With a barren portfolio, Fortier, according to American Lawyer reporter Michael D. Goldhaber, "flew to London to introduce himself to the then leaders of Freshfields's arbitration practice. It was a lucky stroke of timing. The next day, he was offered the chairmanship of the panel in a fast-track, billion-dollar dispute over cost overruns in building the Eurotunnel." Fortier would eventually take the top spot in The American Lawyer's Arbitration Scorecard in 2003, 2005, and 2007.

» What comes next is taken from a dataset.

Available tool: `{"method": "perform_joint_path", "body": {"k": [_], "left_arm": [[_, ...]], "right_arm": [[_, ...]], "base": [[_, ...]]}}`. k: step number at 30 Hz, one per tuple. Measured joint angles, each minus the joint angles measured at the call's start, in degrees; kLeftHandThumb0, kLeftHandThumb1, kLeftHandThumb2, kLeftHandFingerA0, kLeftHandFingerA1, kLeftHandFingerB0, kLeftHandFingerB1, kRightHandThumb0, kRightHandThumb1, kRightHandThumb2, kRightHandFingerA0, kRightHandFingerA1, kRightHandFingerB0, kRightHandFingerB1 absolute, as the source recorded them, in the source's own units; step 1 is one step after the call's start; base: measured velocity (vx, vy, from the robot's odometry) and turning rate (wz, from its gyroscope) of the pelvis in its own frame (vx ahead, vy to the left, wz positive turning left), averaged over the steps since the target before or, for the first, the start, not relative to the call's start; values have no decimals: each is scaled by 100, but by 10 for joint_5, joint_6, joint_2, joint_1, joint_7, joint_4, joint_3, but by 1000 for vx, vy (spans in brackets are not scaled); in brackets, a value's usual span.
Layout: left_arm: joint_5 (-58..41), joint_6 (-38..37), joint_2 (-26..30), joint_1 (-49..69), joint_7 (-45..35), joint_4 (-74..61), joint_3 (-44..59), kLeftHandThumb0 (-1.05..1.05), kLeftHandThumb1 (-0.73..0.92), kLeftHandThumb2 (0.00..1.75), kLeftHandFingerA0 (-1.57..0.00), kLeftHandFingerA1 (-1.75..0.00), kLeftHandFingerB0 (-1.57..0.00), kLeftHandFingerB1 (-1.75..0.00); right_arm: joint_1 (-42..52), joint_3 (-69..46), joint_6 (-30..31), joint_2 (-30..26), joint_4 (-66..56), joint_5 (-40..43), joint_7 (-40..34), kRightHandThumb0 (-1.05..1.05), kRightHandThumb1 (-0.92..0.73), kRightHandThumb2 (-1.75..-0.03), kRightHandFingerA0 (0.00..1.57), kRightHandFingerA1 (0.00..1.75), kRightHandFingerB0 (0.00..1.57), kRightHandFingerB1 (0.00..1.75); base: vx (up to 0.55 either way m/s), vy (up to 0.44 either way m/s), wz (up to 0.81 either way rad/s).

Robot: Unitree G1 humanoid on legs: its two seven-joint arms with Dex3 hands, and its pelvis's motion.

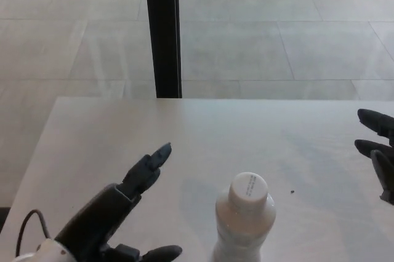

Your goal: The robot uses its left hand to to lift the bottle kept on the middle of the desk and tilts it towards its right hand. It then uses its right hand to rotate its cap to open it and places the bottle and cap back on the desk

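A white bottle [244, 225] stands upright at the near middle of the desk, its white cap [249, 189] still screwed on. My left hand [117, 213] hovers over the desk to the bottle's left, open, with two fingers stretched forward and the thumb [159, 253] pointing toward the bottle's base; a small gap separates them. My right hand [378, 148] enters at the right edge, open, only its fingertips visible, well away from the bottle.
The pale desk [111, 133] ends at a far edge, beyond which lies tiled floor. A black vertical post [162, 31] rises behind the desk's far edge. A tiny dark speck [292, 191] lies right of the bottle.
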Motion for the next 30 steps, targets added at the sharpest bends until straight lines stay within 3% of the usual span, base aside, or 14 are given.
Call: {"method": "perform_joint_path", "body": {"k": [5, 6, 7, 9, 10, 11, 12, 18, 19, 20, 24, 25, 26, 30], "left_arm": [[41, 0, -25, -10, 20, 16, -51, -86, 46, 92, 0, -33, 0, -19], [48, 0, -32, -12, 24, 20, -61, -79, 42, 90, 0, -38, 0, -26], [57, 0, -41, -14, 30, 27, -71, -85, 35, 77, 0, -30, 0, -25], [73, 0, -59, -17, 42, 39, -92, -84, 35, 75, 0, -29, -1, -22], [76, 0, -64, -17, 45, 42, -96, -81, 46, 56, 0, -20, 0, -23], [87, 0, -74, -18, 53, 51, -108, -77, 42, 88, 0, -36, 0, -20], [95, 0, -82, -19, 60, 59, -115, -77, 42, 88, 0, -35, 0, -18], [142, 7, -123, -21, 100, 105, -143, -82, 45, 88, 0, -31, 0, -12], [150, 12, -128, -21, 105, 111, -146, -79, 43, 88, 0, -33, 0, -15], [156, 15, -131, -21, 109, 115, -147, -82, 46, 59, 0, -3, 0, 0], [182, 32, -137, -22, 123, 129, -156, -85, 49, 56, 0, 0, 0, 0], [186, 35, -139, -22, 125, 131, -157, -84, 46, 67, 0, 0, 0, 0], [188, 36, -140, -21, 126, 131, -157, -86, 49, 89, 0, -24, 0, -6], [199, 42, -175, -12, 153, 140, -153, -91, 50, 89, 0, -24, 0, -4]], "right_arm": [[0, 3, 2, 7, 1, -3, -3, -82, -76, -79, 33, 52, 30, 36], [0, 5, 2, 10, 1, -3, -3, -77, -89, -67, 35, 48, 33, 31], [0, 6, 3, 13, 1, -4, -4, -84, -76, -82, 33, 52, 29, 36], [0, 8, 3, 18, 1, -5, -5, -83, -76, -81, 34, 53, 30, 37], [0, 9, 3, 19, 2, -6, -6, -84, -76, -84, 33, 54, 29, 38], [-1, 10, 4, 23, 2, -7, -7, -83, -76, -84, 34, 54, 29, 37], [-1, 11, 4, 26, 3, -8, -8, -77, -90, -67, 37, 51, 33, 30], [-3, 14, 7, 43, 4, -15, -17, -79, -90, -68, 37, 52, 34, 31], [-4, 14, 7, 46, 5, -16, -19, -87, -76, -86, 33, 56, 29, 37], [-4, 14, 8, 48, 5, -17, -21, -79, -90, -67, 37, 53, 35, 31], [-6, 13, 11, 57, 5, -18, -27, -80, -90, -68, 38, 53, 35, 31], [-6, 13, 12, 58, 5, -18, -28, -79, -90, -67, 39, 53, 35, 31], [-6, 12, 12, 58, 5, -18, -28, -80, -89, -67, 38, 54, 36, 31], [-6, 9, 13, 60, 5, -18, -32, -81, -88, -67, 40, 56, 38, 32]], "base": [[0, 0, 0], [0, 0, 0], [0, 0, 0], [0, 0, 0], [0, 0, 0], [0, 0, 0], [0, 0, 0], [0, 0, 0], [0, 0, 0], [0, 0, 0], [0, 0, 0], [0, 0, 0], [0, 0, 0], [0, 0, 0]]}}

According to the 2007 profile, Fortier could have had a career in politics. In 1984, Canadian pundits considered both Fortier and his friend and Ogilvy colleague Brian Mulroney potential prime minister candidates, and the then leader of the country's Liberal Party approached Fortier about running for an open seat in Parliament. Fortier wound up declining the opportunity.

Fortier also served as chairman of Alcan Inc.'s board from 2002 through 2007. During that time, he parried a frenzy of cross-border merger bids on behalf of the beleaguered Canadian aluminum company before ultimately accepting a $38 billion offer from Australian mining giant Rio Tinto in 2007. He then took a seat on Rio Tinto's board, from which he retired in March.